Tarih hep kazananları yazar. Kaybedenlerin tarihteki tek yeri hainliklerine yönelik atıflardır.
Adolf Hitler hakkında çok derinlemesine bilgi sahibi değilim. Yaptığı pek çok zulmü ve soykırımı şiddetle reddediyorum. Bütün bunlara rağmen dönemin günah keçisi seçildiğini de düşünmüyor değilim. Hitler’i gönülden destekleyen ya da ölümüne karşı çıkanlar arasında çok az kişinin onun hakkında araştırma yaptığına şahit oldum. Pek çok şey gibi bu konuda da genel bilgilerimiz hep yüzeysel.
Mahpusluk döneminde kaleme aldığı Mein Kampf (Kavgam) adlı kitabını ortaokuldayken okumuştum. Bu kitabın Hitler tarafından yazılmadığına dair kuvvetli iddialar vardır ama fikri bütünlük olarak kendisinden çok ayrı bir duruşu olduğu da söylenemez.
Birçok ülkede basılmasının bile yasak olduğu bu kitap bir dönem Türkiye’de garip bir şekilde en çok satanlar arasına bile girmişti.
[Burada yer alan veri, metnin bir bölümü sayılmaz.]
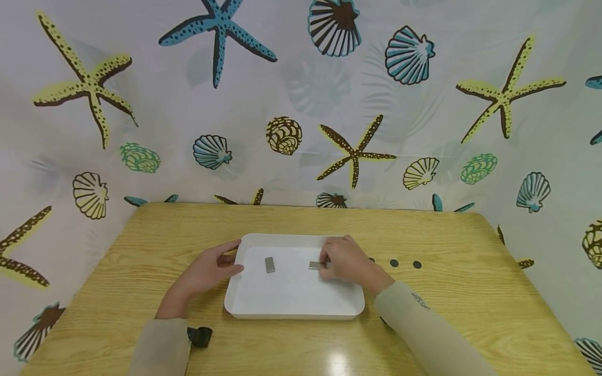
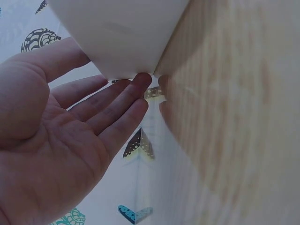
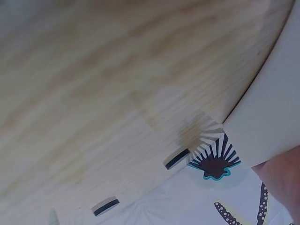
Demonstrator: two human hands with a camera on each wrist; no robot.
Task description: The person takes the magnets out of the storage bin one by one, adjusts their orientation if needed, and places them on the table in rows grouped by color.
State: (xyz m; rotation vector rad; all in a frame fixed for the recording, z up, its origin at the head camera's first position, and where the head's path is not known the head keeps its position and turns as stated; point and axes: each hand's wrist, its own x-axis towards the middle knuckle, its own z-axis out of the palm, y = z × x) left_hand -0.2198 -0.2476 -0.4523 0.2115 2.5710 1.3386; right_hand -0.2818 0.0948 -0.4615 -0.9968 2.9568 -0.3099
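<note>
A shallow white tray (image 1: 291, 303) lies on the table in the head view. Inside it, towards the left, is a small flat grey metal rectangle (image 1: 269, 265). My right hand (image 1: 345, 262) reaches over the tray's right side and pinches a second, similar metal rectangle (image 1: 314, 265), partly hidden by the fingers. At the tray's left rim rests my left hand (image 1: 209, 269), its thumb and fingers spread along the edge. In the left wrist view the left hand (image 2: 70, 117) has its palm uncurled, with fingertips by the tray's outer wall (image 2: 122, 37).
Right of the tray, black discs (image 1: 394, 263) lie in a row on the wooden table (image 1: 451, 303); one is partly hidden by the right arm. Two discs (image 3: 177, 159) also show in the right wrist view. Behind the table hangs a cloth (image 1: 263, 94) printed with shells and starfish.
</note>
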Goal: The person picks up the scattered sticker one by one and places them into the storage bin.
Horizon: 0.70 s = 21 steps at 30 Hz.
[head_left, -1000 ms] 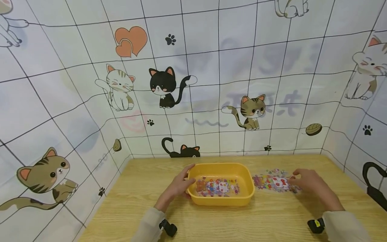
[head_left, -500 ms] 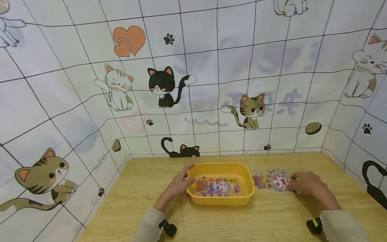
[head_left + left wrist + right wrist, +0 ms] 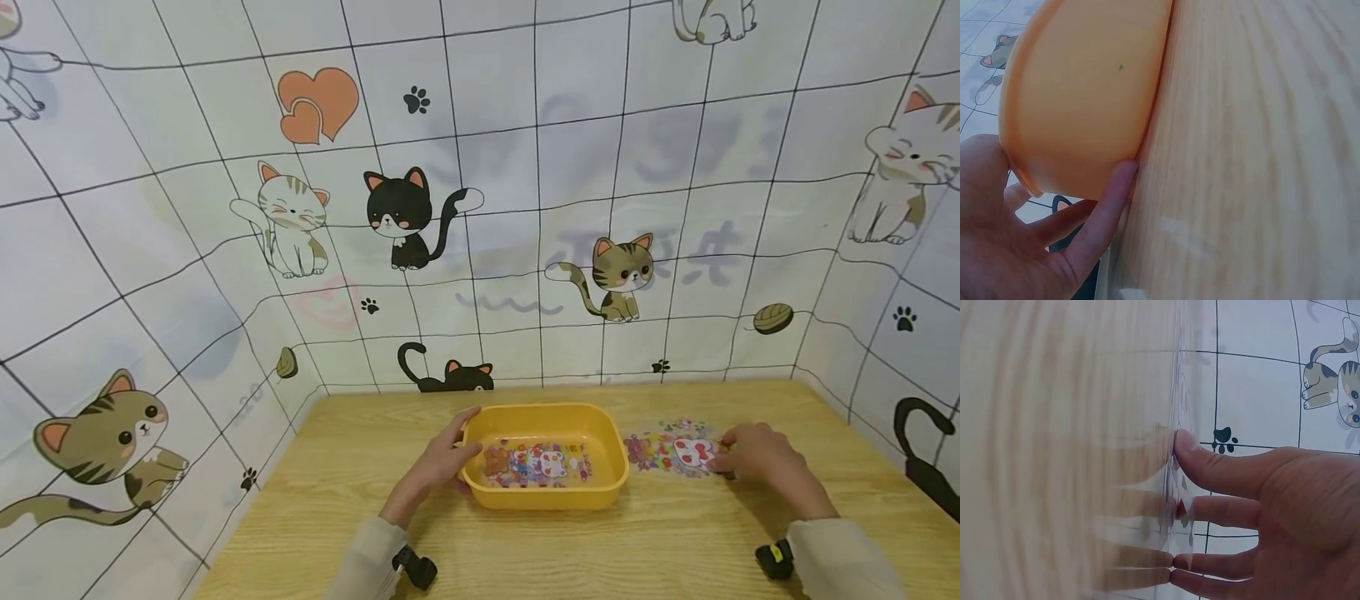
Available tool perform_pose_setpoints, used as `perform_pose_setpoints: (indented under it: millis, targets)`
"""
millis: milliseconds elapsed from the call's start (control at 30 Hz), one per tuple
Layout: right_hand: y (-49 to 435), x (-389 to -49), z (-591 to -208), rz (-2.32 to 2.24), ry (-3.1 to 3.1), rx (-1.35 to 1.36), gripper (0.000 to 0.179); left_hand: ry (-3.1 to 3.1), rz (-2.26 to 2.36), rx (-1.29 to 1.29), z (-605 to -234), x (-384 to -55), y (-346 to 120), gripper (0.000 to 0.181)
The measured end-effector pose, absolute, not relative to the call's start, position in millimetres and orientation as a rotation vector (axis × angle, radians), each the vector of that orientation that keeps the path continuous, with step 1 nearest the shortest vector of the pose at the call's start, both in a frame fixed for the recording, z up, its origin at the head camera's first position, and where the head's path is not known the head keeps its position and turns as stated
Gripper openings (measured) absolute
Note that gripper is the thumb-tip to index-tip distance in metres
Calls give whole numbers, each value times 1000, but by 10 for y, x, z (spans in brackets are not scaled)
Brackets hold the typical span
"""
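Observation:
My left hand (image 3: 448, 457) grips the left end of a yellow plastic tub (image 3: 551, 498), the thumb over the rim and the fingers against its outer side. The left wrist view shows this hand (image 3: 1041, 244) around the tub's end (image 3: 1079, 106). Inside the tub lies a clear sheet of cartoon stickers (image 3: 551, 463). A second clear sticker sheet (image 3: 678, 450) lies flat to the right of the tub. At its right edge my right hand (image 3: 765, 462) pinches it between thumb and fingers. In the right wrist view, the sheet's edge (image 3: 1184, 481) is slightly raised at the fingertips (image 3: 1186, 441).
The tub and the sheet stand on a light wood-grain table (image 3: 570, 558). Behind and at both sides rises a white gridded wall covering (image 3: 510, 192) printed with cartoon cats. A small black device (image 3: 416, 569) is strapped at each wrist.
The right hand has come lower and slightly left onto the sheet's right edge, its fingers nearer the table. The left hand and the tub stay in place; the head view shifts slightly.

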State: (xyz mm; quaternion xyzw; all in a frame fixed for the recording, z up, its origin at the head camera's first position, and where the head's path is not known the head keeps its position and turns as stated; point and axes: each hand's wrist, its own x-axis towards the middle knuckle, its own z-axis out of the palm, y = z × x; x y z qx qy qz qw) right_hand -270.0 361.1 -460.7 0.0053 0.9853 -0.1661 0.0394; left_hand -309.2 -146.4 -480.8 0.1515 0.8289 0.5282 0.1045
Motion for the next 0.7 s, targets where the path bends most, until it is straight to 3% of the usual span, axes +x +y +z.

Hitler’in azılı düşmanı Winston Churchill bu kitap hakkında şöyle demiş:
The new Koran of faith and war: turgid, verbose, shapeless, but pregnant with its message. (İnanç ve savaşın yeni Kuran-ı Kerim’i. Abartılı, gereksiz sözlerle dolu, şekilsiz ama mesajıyla yeni şeylere gebe)
Hitler hakkında okumanızı tavsiye edeceğim bir diğer kitapsa Aytunç Altındal‘ın Bilinmeyen Hitler adlı eseri. Altındal içinde dünyada ilk defa kendi kitabında ortaya çıkan bazı belgelerin de yardımıyla gölgede kalmayı başarmış (Hitler’i yetiştirip liderliğe taşıdığı ve sonrasında kontrol ettiği iddia edilen Rudolf von Sebottendorf‘un kurduğu) İstanbul kökenli Töton tarikatı bağlantılı Thule örgütünden başlayıp Hitler’in genetik köklerindeki gizemlere kadar pek çok şeyi bu kitapta derlemiş. (Hitler ailesi ve soyağacına yönelik bütün bilgileri imha ettirmiştir)
Nazi dönemine ait beni en çok heyecanlandıran şey dönemin teknolojik ve mistik araştırmaları. Nazi Almanyası kozmik gizemlerden astrolojiye, roket teknolojisinden UFO‘lara kadar akla hayale gelmedik pek çok şeyi araştırmış.
Dünyada bugün kullandığımız teknolojik nimetlerin içinde Nazi dönemi biliminsanlarının imzasına sıkça rastlayabiliriz. Uzaya yolculuk bile Nazi roket deneyleri sayesinde aşama kaydetmiştir. Almanların bu konudaki çalışmalarını takip edenler gayet iyi bilir.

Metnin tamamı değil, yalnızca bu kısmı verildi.